▸ Instructions for the task
In the records below, the line containing "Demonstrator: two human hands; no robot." is the first to keep. Retype it and all later lines exactly, through the end.

Data items:
--- START ---

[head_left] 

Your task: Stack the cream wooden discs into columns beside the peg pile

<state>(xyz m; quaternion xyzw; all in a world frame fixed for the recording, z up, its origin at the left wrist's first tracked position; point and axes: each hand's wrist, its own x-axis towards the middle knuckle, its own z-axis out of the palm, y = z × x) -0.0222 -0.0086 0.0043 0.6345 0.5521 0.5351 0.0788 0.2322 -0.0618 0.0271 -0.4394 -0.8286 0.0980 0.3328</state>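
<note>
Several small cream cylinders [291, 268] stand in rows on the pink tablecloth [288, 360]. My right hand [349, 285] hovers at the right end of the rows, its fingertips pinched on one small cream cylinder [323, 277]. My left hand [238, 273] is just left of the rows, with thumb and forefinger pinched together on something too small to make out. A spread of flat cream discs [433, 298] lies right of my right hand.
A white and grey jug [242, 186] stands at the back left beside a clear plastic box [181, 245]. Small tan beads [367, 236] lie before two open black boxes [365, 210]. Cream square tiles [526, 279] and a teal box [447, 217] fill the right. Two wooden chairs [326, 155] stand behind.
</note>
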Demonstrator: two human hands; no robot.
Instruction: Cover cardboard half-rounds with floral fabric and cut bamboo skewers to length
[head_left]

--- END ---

▸ Reply
Demonstrator: two human hands; no robot.
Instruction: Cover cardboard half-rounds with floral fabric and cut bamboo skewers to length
[head_left]

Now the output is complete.